* **Exercise brief**: Restrict the output to the lines below starting at the one that contains "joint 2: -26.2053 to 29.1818" and ending at the one that contains "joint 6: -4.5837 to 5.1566", and restate them word for word, both ends included.

* **Data under study**:
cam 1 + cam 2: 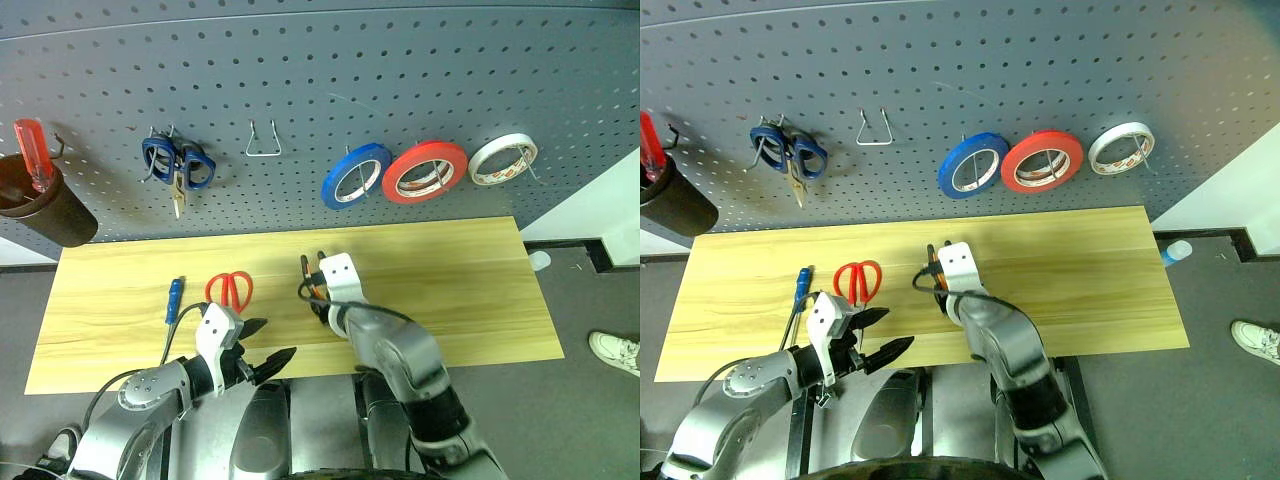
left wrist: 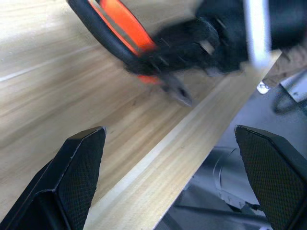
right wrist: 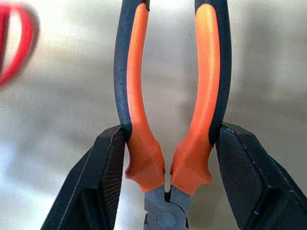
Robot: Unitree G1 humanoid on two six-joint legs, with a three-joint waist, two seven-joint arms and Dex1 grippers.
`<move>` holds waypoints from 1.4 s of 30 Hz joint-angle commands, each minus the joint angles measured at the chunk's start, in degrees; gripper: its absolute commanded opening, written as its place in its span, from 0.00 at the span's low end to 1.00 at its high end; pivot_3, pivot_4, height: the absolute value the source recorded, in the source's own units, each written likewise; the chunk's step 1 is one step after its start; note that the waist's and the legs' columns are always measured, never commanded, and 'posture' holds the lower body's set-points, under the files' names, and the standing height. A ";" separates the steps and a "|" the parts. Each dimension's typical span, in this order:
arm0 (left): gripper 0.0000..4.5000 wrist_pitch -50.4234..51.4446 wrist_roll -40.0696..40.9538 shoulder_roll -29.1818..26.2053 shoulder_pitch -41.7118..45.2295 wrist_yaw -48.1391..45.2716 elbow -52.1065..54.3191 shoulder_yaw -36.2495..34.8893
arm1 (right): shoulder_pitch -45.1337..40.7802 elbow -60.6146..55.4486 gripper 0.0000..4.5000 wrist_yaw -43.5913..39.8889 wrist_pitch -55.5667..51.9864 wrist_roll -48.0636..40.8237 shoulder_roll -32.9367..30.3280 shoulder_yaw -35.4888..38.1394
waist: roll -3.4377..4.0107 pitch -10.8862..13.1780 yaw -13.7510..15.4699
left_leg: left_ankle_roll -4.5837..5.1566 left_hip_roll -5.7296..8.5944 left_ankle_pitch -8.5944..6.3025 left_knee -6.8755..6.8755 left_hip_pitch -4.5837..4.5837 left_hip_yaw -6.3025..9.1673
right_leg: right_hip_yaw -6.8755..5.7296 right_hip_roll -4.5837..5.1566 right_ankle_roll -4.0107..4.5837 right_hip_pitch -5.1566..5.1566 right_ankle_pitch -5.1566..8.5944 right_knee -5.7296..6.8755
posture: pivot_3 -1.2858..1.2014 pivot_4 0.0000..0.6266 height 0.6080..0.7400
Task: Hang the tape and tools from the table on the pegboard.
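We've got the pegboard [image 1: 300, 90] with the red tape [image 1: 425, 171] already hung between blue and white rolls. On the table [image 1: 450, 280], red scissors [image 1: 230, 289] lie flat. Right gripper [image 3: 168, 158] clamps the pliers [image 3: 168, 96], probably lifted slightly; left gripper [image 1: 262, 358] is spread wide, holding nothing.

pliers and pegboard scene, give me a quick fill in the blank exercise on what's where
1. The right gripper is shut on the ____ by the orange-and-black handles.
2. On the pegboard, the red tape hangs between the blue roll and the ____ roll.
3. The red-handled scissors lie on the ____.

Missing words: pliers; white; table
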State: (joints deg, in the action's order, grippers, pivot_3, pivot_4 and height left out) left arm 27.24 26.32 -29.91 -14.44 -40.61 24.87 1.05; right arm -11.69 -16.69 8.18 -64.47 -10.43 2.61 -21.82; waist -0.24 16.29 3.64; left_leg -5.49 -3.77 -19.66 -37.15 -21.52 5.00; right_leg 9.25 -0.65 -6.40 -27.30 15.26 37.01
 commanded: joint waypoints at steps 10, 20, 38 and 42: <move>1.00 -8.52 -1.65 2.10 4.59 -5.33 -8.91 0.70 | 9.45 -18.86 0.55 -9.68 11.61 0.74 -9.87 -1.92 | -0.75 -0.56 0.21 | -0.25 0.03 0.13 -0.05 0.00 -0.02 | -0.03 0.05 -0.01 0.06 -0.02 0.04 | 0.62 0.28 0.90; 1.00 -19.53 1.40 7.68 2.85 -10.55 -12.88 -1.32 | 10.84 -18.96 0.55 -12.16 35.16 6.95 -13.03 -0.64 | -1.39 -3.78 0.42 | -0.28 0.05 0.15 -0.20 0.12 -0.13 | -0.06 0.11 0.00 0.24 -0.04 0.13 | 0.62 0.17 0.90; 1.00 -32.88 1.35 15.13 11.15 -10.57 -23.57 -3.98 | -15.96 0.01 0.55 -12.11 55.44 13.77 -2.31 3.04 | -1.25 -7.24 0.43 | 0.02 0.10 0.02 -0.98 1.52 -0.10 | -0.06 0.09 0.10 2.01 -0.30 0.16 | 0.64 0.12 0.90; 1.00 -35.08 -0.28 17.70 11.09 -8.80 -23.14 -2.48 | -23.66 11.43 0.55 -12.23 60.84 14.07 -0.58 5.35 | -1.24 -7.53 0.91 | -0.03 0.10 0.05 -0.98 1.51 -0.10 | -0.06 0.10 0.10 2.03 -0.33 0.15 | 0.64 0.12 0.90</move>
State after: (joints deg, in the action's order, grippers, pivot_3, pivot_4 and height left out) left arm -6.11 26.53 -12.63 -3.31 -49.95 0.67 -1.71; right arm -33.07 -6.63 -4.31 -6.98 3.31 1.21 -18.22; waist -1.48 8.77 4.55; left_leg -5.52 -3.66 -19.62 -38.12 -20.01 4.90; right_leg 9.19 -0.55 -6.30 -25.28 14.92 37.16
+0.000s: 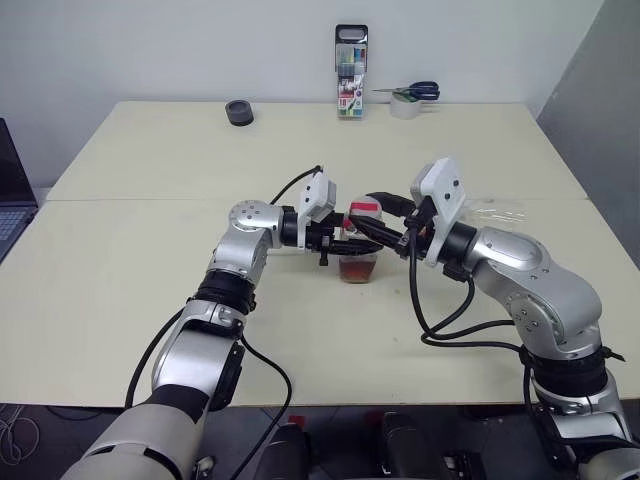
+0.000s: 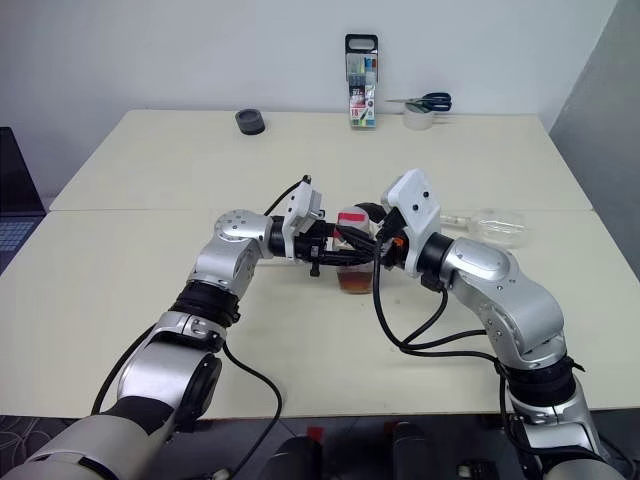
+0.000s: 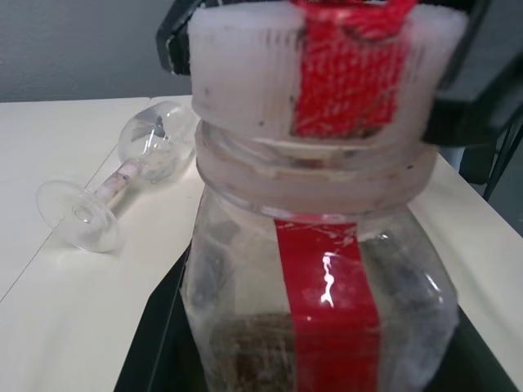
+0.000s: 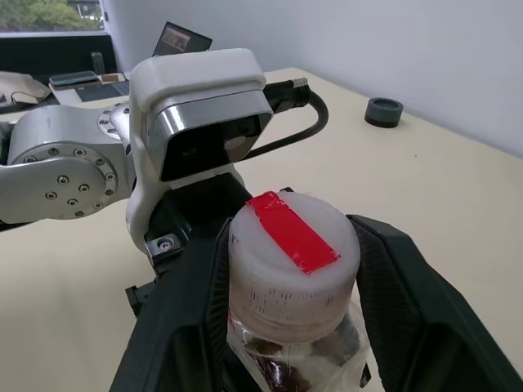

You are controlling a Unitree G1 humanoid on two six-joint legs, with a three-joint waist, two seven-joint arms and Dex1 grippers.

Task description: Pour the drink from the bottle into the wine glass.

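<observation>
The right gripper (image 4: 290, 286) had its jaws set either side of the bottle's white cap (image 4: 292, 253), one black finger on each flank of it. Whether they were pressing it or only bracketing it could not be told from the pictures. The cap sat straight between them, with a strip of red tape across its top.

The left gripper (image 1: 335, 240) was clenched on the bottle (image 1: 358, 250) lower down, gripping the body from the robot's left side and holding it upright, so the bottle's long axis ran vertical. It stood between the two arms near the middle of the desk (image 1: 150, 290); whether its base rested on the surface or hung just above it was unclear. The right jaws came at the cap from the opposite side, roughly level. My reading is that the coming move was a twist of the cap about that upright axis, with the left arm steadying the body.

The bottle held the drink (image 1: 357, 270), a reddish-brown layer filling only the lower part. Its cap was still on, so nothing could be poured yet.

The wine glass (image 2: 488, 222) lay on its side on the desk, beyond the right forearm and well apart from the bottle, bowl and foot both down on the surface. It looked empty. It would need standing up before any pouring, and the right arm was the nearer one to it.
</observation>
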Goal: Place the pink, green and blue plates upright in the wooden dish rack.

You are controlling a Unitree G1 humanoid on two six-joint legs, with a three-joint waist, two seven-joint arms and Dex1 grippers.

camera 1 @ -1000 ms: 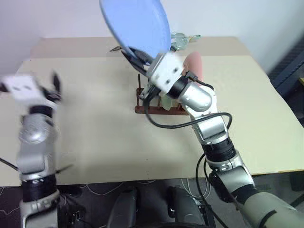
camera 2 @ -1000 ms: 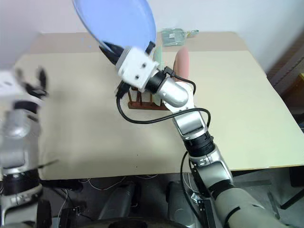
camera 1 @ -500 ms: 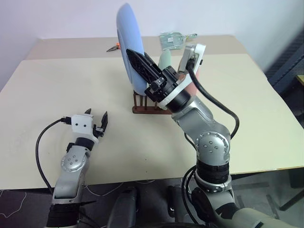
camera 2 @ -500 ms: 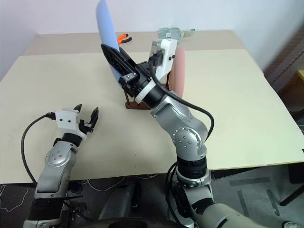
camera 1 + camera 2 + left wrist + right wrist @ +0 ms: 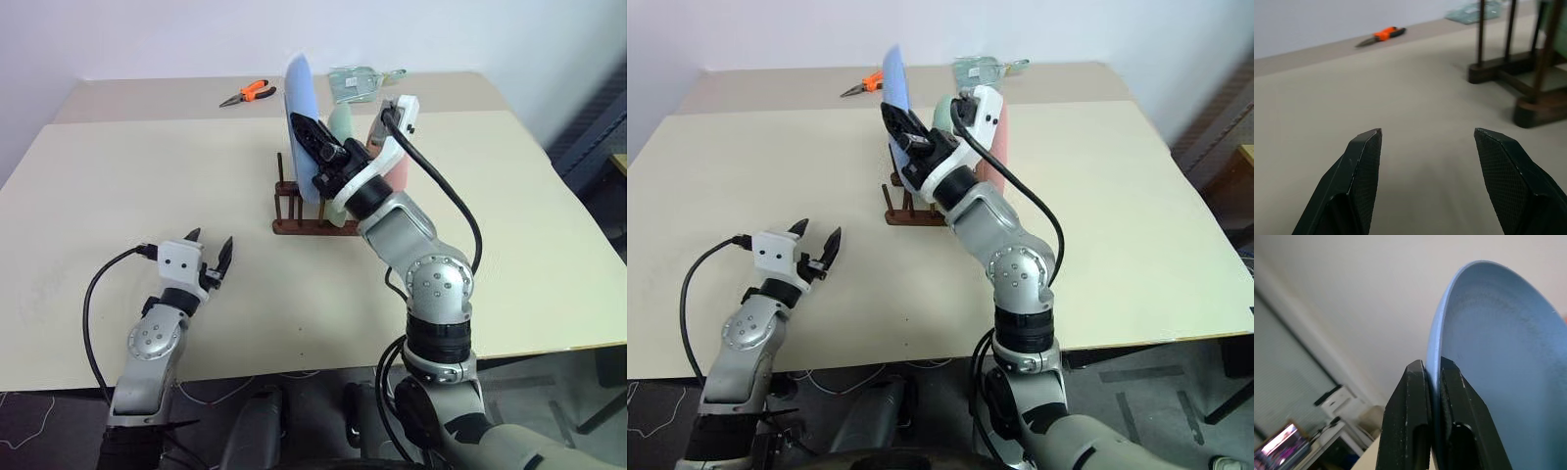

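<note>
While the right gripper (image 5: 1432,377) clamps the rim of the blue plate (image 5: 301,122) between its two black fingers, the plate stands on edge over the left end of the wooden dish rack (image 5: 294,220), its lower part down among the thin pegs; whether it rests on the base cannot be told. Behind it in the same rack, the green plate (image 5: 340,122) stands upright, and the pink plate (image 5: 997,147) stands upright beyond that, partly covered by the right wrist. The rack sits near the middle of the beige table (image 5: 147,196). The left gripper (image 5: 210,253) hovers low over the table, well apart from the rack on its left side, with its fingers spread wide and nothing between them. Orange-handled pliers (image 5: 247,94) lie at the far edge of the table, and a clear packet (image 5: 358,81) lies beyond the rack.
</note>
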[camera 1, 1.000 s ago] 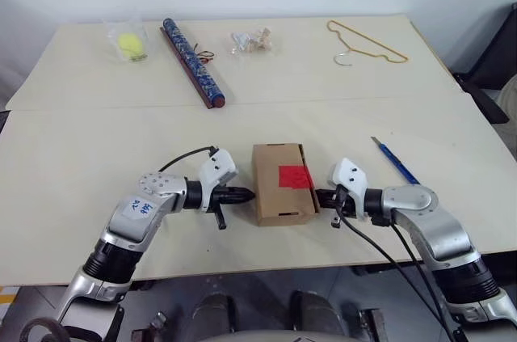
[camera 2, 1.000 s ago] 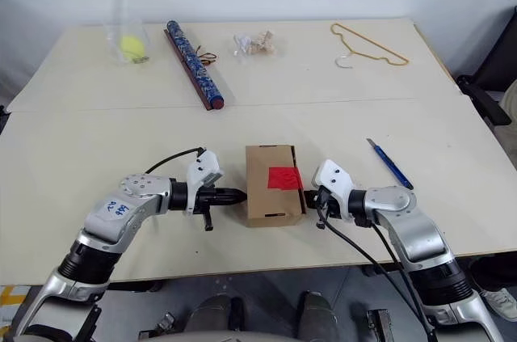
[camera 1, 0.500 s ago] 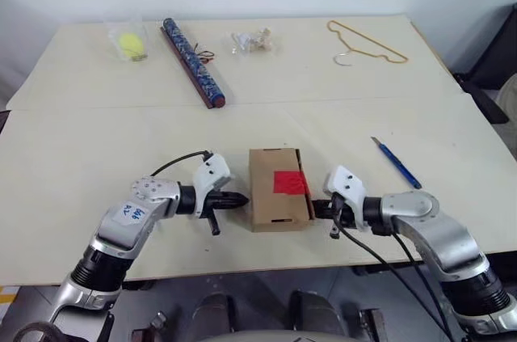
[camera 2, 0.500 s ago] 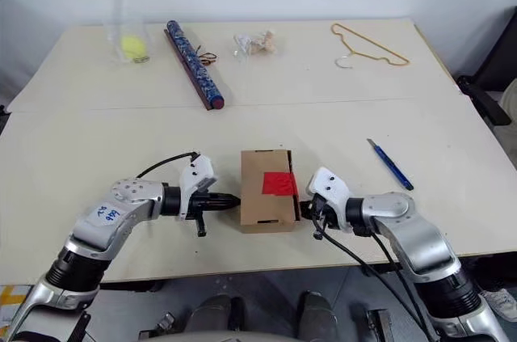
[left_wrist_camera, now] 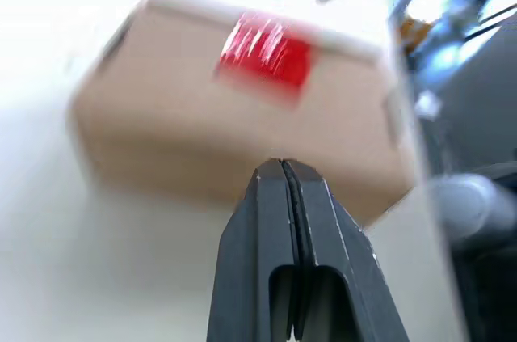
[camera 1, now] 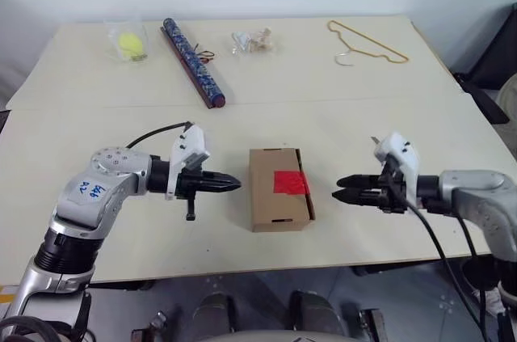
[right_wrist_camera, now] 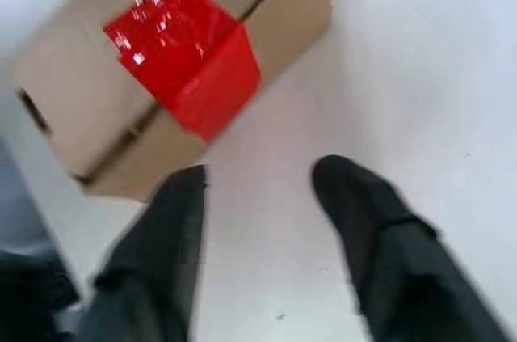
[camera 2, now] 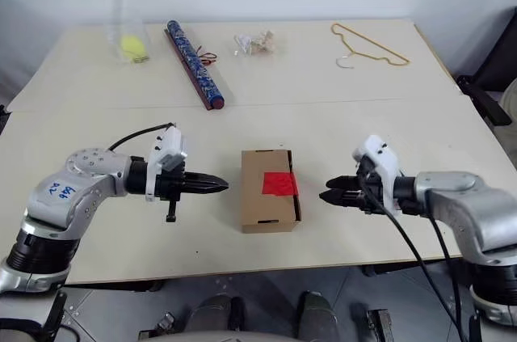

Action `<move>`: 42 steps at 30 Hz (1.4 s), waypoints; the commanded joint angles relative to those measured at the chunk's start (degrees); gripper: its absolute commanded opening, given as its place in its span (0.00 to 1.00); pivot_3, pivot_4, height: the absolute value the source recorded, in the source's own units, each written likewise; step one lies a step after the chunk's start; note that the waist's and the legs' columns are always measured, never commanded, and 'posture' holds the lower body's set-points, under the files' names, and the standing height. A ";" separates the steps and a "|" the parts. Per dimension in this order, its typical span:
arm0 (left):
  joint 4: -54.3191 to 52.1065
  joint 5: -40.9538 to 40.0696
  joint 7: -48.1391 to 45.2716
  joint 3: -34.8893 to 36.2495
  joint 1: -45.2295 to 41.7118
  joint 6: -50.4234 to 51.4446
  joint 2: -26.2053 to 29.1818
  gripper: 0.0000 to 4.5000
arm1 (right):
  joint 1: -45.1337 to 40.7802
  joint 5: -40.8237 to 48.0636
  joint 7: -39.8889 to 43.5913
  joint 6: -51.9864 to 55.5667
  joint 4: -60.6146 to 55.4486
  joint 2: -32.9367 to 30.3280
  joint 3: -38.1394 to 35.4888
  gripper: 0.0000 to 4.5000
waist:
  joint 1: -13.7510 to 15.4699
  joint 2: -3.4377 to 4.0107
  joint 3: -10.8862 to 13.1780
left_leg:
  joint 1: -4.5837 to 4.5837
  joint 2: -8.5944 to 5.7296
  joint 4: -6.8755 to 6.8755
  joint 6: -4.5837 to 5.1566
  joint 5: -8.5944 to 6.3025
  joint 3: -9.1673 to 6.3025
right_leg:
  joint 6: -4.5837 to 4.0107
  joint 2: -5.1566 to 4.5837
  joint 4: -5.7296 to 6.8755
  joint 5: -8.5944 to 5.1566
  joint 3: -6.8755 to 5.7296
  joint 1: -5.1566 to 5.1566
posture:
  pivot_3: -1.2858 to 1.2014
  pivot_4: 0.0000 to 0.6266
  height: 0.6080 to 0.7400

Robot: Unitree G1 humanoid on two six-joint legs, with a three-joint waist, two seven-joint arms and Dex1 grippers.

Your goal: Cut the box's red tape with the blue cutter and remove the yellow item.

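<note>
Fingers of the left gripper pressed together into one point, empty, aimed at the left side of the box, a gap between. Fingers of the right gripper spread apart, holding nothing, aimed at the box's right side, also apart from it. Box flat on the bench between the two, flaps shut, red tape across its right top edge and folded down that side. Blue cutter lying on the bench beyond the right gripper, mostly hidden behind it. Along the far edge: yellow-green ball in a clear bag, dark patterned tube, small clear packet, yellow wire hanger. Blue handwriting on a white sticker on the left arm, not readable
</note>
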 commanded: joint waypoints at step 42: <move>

* **Solution to this task**:
  joint 2: -26.2053 to 29.1818
  gripper: 0.0000 to 4.5000
arm1 (right):
  joint 1: -45.1337 to 40.7802
  joint 5: -40.8237 to 48.0636
  joint 7: -39.8889 to 43.5913
  joint 6: -51.9864 to 55.5667
  joint 4: -60.6146 to 55.4486
  joint 2: -32.9367 to 30.3280
  joint 3: -38.1394 to 35.4888
  gripper: 0.0000 to 4.5000
waist:
  joint 1: -13.7510 to 15.4699
  joint 2: -3.4377 to 4.0107
  joint 3: -10.8862 to 13.1780
left_leg:
  joint 1: -4.5837 to 4.5837
  joint 2: -8.5944 to 5.7296
  joint 4: -6.8755 to 6.8755
  joint 6: -4.5837 to 5.1566

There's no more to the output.